Action item » Every entry below needs to be repeated exactly as written.

++++ Material for this exercise ++++

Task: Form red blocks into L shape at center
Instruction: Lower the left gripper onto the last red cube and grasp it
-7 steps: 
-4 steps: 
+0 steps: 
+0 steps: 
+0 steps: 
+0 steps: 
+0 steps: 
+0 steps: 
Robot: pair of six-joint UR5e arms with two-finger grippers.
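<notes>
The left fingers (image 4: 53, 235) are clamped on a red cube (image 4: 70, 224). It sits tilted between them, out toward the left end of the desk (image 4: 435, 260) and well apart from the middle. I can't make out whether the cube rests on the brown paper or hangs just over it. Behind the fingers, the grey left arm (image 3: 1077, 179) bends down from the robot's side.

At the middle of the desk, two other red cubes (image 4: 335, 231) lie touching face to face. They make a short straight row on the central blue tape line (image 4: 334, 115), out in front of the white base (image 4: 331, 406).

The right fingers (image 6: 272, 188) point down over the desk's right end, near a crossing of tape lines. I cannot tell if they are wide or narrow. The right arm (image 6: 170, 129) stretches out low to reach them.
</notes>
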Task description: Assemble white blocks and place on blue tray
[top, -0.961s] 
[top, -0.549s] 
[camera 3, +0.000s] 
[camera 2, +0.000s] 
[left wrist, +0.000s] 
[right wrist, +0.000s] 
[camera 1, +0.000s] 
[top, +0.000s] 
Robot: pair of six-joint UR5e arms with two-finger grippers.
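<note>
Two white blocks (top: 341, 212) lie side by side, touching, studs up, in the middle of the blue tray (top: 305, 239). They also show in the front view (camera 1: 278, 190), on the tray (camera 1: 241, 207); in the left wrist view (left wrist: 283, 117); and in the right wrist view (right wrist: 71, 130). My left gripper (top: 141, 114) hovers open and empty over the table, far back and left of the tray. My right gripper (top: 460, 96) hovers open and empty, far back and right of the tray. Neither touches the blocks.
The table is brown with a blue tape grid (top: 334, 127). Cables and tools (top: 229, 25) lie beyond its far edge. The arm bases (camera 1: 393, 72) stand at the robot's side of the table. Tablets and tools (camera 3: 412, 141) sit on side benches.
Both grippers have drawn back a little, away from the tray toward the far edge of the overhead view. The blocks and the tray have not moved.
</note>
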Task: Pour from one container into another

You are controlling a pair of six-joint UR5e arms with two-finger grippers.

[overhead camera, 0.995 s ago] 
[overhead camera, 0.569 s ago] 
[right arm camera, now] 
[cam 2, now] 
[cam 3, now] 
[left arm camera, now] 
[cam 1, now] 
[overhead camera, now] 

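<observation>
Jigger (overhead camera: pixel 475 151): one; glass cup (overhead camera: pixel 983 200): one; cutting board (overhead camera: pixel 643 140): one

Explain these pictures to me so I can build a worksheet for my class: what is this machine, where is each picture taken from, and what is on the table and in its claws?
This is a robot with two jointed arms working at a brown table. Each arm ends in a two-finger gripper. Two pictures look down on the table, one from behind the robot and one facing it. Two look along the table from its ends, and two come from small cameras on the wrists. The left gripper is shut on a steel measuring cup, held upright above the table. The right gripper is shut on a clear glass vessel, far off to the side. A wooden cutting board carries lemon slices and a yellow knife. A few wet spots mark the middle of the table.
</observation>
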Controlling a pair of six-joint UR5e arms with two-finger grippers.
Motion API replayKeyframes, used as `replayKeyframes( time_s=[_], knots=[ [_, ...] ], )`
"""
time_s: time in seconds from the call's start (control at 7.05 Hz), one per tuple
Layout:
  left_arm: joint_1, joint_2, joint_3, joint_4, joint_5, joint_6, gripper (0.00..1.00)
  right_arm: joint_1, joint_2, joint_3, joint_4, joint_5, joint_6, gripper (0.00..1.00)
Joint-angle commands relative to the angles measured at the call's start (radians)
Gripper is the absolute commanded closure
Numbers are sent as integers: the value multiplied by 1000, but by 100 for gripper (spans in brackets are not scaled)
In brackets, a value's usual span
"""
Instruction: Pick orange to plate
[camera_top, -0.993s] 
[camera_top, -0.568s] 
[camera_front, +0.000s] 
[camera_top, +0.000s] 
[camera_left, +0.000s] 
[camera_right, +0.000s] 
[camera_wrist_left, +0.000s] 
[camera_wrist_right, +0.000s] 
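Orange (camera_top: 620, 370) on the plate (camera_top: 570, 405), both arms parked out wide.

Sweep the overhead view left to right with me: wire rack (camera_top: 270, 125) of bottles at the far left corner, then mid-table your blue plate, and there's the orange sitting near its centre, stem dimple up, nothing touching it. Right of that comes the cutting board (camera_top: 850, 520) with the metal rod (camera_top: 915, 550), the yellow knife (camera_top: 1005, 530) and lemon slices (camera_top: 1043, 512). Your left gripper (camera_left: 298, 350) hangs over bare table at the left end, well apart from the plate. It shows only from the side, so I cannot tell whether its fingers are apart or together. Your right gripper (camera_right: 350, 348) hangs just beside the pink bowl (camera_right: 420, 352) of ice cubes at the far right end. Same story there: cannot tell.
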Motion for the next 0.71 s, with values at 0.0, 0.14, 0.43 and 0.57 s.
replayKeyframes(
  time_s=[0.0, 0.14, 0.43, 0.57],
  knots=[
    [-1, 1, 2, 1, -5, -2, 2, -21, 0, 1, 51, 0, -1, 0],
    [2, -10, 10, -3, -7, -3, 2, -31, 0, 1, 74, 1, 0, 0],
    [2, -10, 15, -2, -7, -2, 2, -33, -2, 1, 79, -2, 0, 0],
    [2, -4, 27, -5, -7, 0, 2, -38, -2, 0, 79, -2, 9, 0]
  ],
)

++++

Result »
Task: Form red blocks into L shape at center
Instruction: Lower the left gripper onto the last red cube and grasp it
-7 steps: 
-4 steps: 
+0 steps: 
+0 steps: 
+0 steps: 
+0 steps: 
+0 steps: 
+0 steps: 
Robot: pair of six-joint UR5e arms with two-finger grippers.
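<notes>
The left fingers (image 4: 53, 235) are clamped on a red cube (image 4: 70, 224). It sits tilted between them, out toward the left end of the desk (image 4: 435, 260) and well apart from the middle. I can't make out whether the cube rests on the brown paper or hangs just over it. Behind the fingers, the grey left arm (image 3: 1077, 179) bends down from the robot's side.

At the middle of the desk, two other red cubes (image 4: 335, 231) lie touching face to face. They make a short straight row on the central blue tape line (image 4: 334, 115), out in front of the white base (image 4: 331, 406).

The right fingers (image 6: 272, 188) point down over the desk's right end, near a crossing of tape lines. I cannot tell if they are wide or narrow. The right arm (image 6: 170, 129) stretches out low to reach them.
</notes>
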Task description: Assemble white blocks and place on blue tray
[top, -0.961s] 
[top, -0.549s] 
[camera 3, +0.000s] 
[camera 2, +0.000s] 
[left wrist, +0.000s] 
[right wrist, +0.000s] 
[camera 1, +0.000s] 
[top, +0.000s] 
Robot: pair of six-joint UR5e arms with two-finger grippers.
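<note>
Two white blocks (top: 341, 212) lie side by side, touching, studs up, in the middle of the blue tray (top: 305, 239). They also show in the front view (camera 1: 278, 190), on the tray (camera 1: 241, 207); in the left wrist view (left wrist: 283, 117); and in the right wrist view (right wrist: 71, 130). My left gripper (top: 141, 114) hovers open and empty over the table, far back and left of the tray. My right gripper (top: 460, 96) hovers open and empty, far back and right of the tray. Neither touches the blocks.
The table is brown with a blue tape grid (top: 334, 127). Cables and tools (top: 229, 25) lie beyond its far edge. The arm bases (camera 1: 393, 72) stand at the robot's side of the table. Tablets and tools (camera 3: 412, 141) sit on side benches.
Both grippers have drawn back a little, away from the tray toward the far edge of the overhead view. The blocks and the tray have not moved.
</note>
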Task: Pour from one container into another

You are controlling a pair of six-joint UR5e arms with two-finger grippers.

[overhead camera, 0.995 s ago] 
[overhead camera, 0.569 s ago] 
[right arm camera, now] 
[cam 2, now] 
[cam 3, now] 
[left arm camera, now] 
[cam 1, now] 
[overhead camera, now] 

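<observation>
Jigger (overhead camera: pixel 475 151): one; glass cup (overhead camera: pixel 983 200): one; cutting board (overhead camera: pixel 643 140): one

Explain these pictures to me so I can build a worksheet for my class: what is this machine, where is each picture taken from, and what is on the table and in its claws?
This is a robot with two jointed arms working at a brown table. Each arm ends in a two-finger gripper. Two pictures look down on the table, one from behind the robot and one facing it. Two look along the table from its ends, and two come from small cameras on the wrists. The left gripper is shut on a steel measuring cup, held upright above the table. The right gripper is shut on a clear glass vessel, far off to the side. A wooden cutting board carries lemon slices and a yellow knife. A few wet spots mark the middle of the table.
</observation>
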Controlling a pair of six-joint UR5e arms with two-finger grippers.
Motion API replayKeyframes, used as `replayKeyframes( time_s=[_], knots=[ [_, ...] ], )`
"""
time_s: time in seconds from the call's start (control at 7.05 Hz), one per tuple
Layout:
  left_arm: joint_1, joint_2, joint_3, joint_4, joint_5, joint_6, gripper (0.00..1.00)
  right_arm: joint_1, joint_2, joint_3, joint_4, joint_5, joint_6, gripper (0.00..1.00)
Joint-angle commands relative to the angles measured at the call's start (radians)
Gripper is the absolute commanded closure
Numbers are sent as integers: the value multiplied by 1000, but by 100 for gripper (spans in brackets are not scaled)
In brackets, a value's usual span
"""
Instruction: Pick orange to plate
[camera_top, -0.993s] 
[camera_top, -0.568s] 
[camera_front, +0.000s] 
[camera_top, +0.000s] 
[camera_left, +0.000s] 
[camera_right, +0.000s] 
[camera_wrist_left, +0.000s] 
[camera_wrist_right, +0.000s] 
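Orange (camera_top: 620, 370) on the plate (camera_top: 570, 405), both arms parked out wide.

Sweep the overhead view left to right with me: wire rack (camera_top: 270, 125) of bottles at the far left corner, then mid-table your blue plate, and there's the orange sitting near its centre, stem dimple up, nothing touching it. Right of that comes the cutting board (camera_top: 850, 520) with the metal rod (camera_top: 915, 550), the yellow knife (camera_top: 1005, 530) and lemon slices (camera_top: 1043, 512). Your left gripper (camera_left: 298, 350) hangs over bare table at the left end, well apart from the plate. It shows only from the side, so I cannot tell whether its fingers are apart or together. Your right gripper (camera_right: 350, 348) hangs just beside the pink bowl (camera_right: 420, 352) of ice cubes at the far right end. Same story there: cannot tell.
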Motion for the next 0.71 s, with values at 0.0, 0.14, 0.43 and 0.57 s.
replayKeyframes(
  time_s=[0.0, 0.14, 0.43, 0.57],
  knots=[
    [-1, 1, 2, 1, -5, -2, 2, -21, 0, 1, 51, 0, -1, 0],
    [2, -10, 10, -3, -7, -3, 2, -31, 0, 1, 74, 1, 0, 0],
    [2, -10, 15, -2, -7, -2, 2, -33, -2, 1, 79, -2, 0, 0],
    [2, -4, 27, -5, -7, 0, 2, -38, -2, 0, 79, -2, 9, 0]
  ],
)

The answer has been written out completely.